Bayshore Bikeway / Silver Strand Trail Segments
|Belmont Landing Pier - Silver Strand||5.5||10|
|Silver Strand to Coronado Ferry Landing||7||11.9|
Convention Center to Silver Strand (10 miles, flat)
For one of San Diego’s most famous rides, this section feels a lot like biking through shipyards and light industrial parks. Barrio Logan is known for the best, authentic Mexican food in San Diego and the murals in Chicano Park are super cool, but you don’t ride directly by either. Right after Barrio Logan is National City, the place where I think you’re most likely to get away with boondocking in San Diego.
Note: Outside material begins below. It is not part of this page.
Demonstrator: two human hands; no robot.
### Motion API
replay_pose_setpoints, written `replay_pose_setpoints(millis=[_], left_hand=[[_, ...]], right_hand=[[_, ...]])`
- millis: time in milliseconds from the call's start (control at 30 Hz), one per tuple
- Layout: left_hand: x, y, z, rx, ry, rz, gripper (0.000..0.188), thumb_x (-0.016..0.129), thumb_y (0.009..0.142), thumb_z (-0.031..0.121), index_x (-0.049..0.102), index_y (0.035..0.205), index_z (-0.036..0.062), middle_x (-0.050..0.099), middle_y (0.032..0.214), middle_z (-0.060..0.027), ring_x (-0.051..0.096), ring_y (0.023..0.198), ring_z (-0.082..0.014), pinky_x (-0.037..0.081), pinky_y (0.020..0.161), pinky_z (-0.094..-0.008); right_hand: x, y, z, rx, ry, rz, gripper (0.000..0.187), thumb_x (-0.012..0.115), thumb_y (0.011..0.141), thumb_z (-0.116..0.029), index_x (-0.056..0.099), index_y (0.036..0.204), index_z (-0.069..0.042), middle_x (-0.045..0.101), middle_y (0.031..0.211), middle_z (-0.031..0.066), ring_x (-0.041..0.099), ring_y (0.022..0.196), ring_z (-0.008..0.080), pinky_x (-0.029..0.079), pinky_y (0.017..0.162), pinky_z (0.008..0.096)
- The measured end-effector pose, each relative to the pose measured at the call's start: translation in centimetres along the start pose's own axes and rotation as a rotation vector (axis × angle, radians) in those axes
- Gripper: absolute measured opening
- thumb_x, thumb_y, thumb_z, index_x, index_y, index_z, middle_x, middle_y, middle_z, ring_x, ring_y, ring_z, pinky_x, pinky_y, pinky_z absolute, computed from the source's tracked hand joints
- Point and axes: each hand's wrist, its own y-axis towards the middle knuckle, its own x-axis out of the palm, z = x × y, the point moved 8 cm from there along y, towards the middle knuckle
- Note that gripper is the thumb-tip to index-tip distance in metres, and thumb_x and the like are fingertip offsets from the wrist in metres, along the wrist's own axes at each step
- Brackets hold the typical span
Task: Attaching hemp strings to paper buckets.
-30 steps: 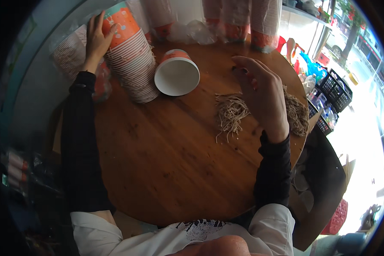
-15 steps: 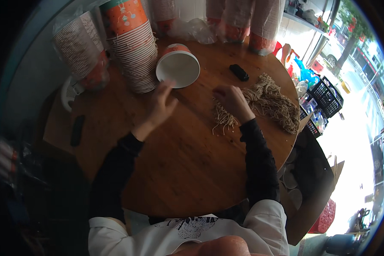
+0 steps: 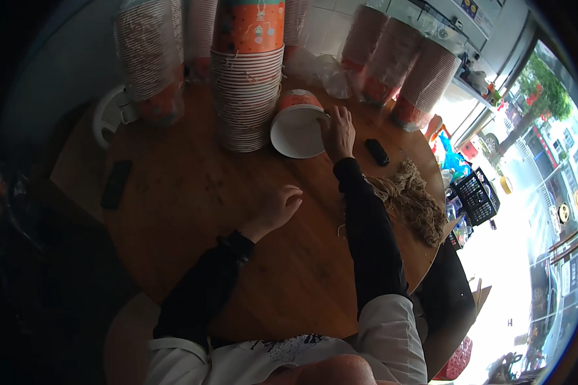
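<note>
A white-lined orange paper tub (image 3: 295, 136) lies tipped on its side, its mouth toward me. My right hand (image 3: 339, 133) grips the tub's right rim, thumb at the edge of the mouth and fingers around the outside. My left hand (image 3: 277, 210) hovers over the middle of the table, fingers loosely bent and apart from the thumb, holding nothing. Just left of the tub rises a tall stack of nested orange tubs (image 3: 245, 96). A heap of tan strings (image 3: 414, 202) lies to the right of my right forearm.
On the round wooden table (image 3: 289, 269) a small black object (image 3: 377, 152) lies beyond the strings, and a dark flat object (image 3: 117, 185) at the left. Plastic-wrapped tub stacks (image 3: 151, 70) line the back. A black crate (image 3: 476, 196) is off the right edge.
My right hand has left the strings and reached forward to the tub's rim. My left hand has drawn back from beside the tub toward me. The view has shifted too.
</note>
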Motion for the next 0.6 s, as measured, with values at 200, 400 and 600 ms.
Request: replay_pose_setpoints(millis=[200,400,600], left_hand=[[-0.3,0.7,-2.7,-0.143,-0.159,0.088,0.021,0.061,0.090,0.018,0.067,0.104,0.0030,0.068,0.106,-0.0106,0.067,0.091,-0.0257,0.054,0.078,-0.0347],[-0.9,1.6,-5.9,-0.190,-0.275,0.142,0.020,0.061,0.093,0.015,0.065,0.107,0.0013,0.067,0.106,-0.0081,0.063,0.095,-0.0161,0.050,0.079,-0.0302],[-3.1,1.5,-7.8,-0.281,-0.467,0.226,0.024,0.058,0.094,0.015,0.064,0.112,-0.0010,0.068,0.107,-0.0147,0.066,0.099,-0.0212,0.053,0.086,-0.0334]], right_hand=[[2.3,2.1,-0.8,-0.079,-0.134,-0.060,0.017,0.064,0.082,-0.016,0.052,0.090,-0.009,0.056,0.092,0.0105,0.055,0.092,0.0326,0.046,0.075,0.0448],[2.7,3.1,-1.8,-0.172,-0.249,-0.146,0.012,0.061,0.083,-0.014,0.054,0.090,-0.008,0.059,0.089,0.0091,0.060,0.090,0.0294,0.050,0.072,0.0427],[1.7,2.5,-1.7,-0.205,-0.286,-0.229,0.009,0.058,0.085,-0.013,0.055,0.091,-0.007,0.060,0.086,0.0094,0.063,0.085,0.0294,0.051,0.067,0.0429]])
The massive salt flats and hills of the South Bay Salt Works are interesting and unique, as well as an installation of bike art that you’ll pass right after the salt works. The real highlight of this section is miles and miles of biking on low traffic roads with the occasional bike lane and even a dedicated path or two all with no real route finding.
I’m starting this segment from Bayfront Park / Balboa Pier, which is about where the Coronado Ferry – Convention Center Ferry disembarks. Waypoints along the way are:
- Mile 0.2 – Park Ave and Harbor Drive
- Mile 1.0 – Harbor Drive passing under the Coronado Bridge
- Mile 3.6 – Entrance to the bike path at Gate 9 (take this to cut the corner onto Tidelands)
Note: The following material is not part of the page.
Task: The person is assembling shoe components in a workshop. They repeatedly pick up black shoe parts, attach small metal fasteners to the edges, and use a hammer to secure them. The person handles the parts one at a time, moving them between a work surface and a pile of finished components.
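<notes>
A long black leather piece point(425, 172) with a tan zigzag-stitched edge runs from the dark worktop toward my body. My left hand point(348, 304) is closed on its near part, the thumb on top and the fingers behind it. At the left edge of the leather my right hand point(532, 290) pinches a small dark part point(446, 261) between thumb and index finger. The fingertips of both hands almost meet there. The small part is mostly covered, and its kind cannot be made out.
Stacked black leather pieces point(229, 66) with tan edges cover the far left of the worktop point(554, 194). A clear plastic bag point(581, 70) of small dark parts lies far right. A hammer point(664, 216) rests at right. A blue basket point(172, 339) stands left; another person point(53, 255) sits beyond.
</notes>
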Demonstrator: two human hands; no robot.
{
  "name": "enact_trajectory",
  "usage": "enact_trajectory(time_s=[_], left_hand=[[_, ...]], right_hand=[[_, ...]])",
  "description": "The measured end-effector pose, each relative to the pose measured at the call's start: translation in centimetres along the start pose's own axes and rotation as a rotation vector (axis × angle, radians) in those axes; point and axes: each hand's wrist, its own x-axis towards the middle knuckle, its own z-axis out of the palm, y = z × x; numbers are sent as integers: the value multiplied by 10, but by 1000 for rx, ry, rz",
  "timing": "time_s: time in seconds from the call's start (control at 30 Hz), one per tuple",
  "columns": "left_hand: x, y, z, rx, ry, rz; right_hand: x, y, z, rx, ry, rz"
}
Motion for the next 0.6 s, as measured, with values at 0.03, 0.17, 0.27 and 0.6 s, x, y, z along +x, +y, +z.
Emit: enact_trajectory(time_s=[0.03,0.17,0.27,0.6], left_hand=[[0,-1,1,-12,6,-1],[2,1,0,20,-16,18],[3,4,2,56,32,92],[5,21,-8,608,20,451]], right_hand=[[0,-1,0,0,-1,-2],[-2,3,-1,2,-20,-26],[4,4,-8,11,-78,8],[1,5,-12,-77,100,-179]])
- Mile 5.2 – Turn to 32nd st
- Mile 5.4 – Entrance to bike path across Sweetwater Channel
- Mile 5.8 – Junction with Sweetwater Bike Path (take the left fork up and over Sweetwater Channel)
- Mile 9.3 – South Bay Salt Works / left turn at Stella
- Mile 10 – Staging Area Parking / Entrance to Silver Strand Bikeway
Silver Strand to Coronado Ferry Landing (11.9 miles, flat)
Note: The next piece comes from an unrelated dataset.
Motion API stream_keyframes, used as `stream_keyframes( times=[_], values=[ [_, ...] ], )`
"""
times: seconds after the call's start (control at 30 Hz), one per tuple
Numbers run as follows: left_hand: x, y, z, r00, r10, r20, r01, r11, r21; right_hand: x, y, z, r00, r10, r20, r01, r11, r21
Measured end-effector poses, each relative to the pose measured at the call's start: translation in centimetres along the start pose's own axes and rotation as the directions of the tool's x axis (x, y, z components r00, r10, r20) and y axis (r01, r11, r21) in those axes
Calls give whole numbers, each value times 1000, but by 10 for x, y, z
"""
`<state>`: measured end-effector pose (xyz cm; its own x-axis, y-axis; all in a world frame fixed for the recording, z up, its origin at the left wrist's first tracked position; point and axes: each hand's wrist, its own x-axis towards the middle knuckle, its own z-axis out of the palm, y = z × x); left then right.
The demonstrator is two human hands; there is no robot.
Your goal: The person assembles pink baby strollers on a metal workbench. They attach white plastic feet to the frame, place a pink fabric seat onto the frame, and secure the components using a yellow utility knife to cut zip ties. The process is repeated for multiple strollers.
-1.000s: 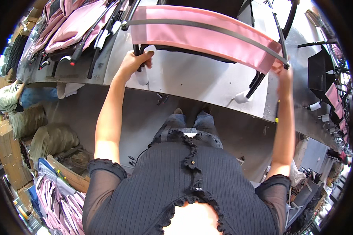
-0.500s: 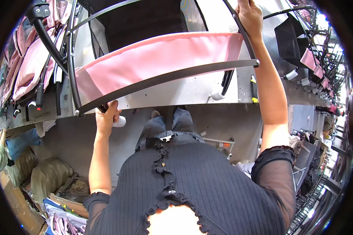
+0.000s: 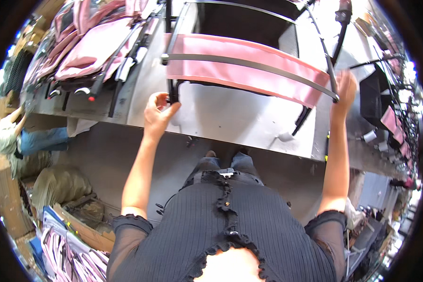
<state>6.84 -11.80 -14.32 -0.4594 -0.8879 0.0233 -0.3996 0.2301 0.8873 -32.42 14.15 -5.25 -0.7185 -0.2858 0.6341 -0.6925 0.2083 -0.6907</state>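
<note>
A black tubular frame point(image 3: 249, 63) with a pink fabric panel point(image 3: 221, 47) stands on the worktable. Its flat dark bar crosses the pink panel, and a black fabric body with mesh sides point(image 3: 249, 26) lies behind. My left hand point(image 3: 157, 115) is beside the frame's left lower leg point(image 3: 174, 91), thumb apart from the curled fingers, with nothing visible between them. At the right corner of the frame, my right hand point(image 3: 344, 91) lies close against the tube end; its fingers are blurred, so I cannot see whether they grip.
A pile of pink fabric frames point(image 3: 94, 49) covers the table's left end. On the right stand a black bin-like part point(image 3: 375, 94) and more black frames. The pale table edge point(image 3: 244, 141) runs before me. Another person's arm point(image 3: 19, 117) shows at far left.
The frame appears farther right and tilts the other way. My left hand has let go of the leg it gripped. My right hand has come down along the side tube to the corner.
</note>
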Motion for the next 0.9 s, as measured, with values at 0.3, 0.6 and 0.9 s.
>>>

If you’re only going to ride one segment of the Bayshore Bikeway, this is it. You can even adjust the mileage by which parking lot you choose. It’s a straight shot to Coronado Island on a dedicated bike trail. The Silver Strand is San Diego’s longest bike trail with very light foot traffic. It doesn’t have the views of like you get from Mission Beach or La Jolla, but you don’t have the industrial sections like you just passed through either. It’s just smooth pavement and lots of riding with an occasional glimpse of the water until you reach Coronado.
Once you’re in Coronado, things get way more interesting. The Hotel Del Coronado, with its vintage charm, is worth a stop, and we would always pop into the Doctor Seuss Museum at the Ferry Landing while we waited for the ferry to take us back across. The views of the Navy base, downtown skyline, and Coronado Bridge are by far the best scenery of the ride.
Waypoints along the way are:
- Mile 11 – Public Works Parking
- Mile 12.8 – Bayshore Bikeway Parking Lot
- Mile 14.6 – Coronado Cayes
- Mile 16.7 – Fiddler Cove
- Mile 19.4 – Trail joins Glorietta Blvd (take this in a loop around the golf course)
- Mile 20.6 – Trail Leaves Glorietta and goes under Coronado Bridge
- Mile 21.9 – Coronado Ferry Landing
Wrapping up the Ultimate Guide to Biking in San Diego
Well, that was intense, and I’m sure by now, you want it to the end 😉 You can see why we left most of North County, East County, and mountain biking out of the guide to biking in San Diego. Not only is San Diego America’s Finest City, but it also is home to some of America’s finest cycling routes. I hope you have as much fun riding San Diego as we did, and this guide will become your top bookmarked page in your favorite cycling routes folder.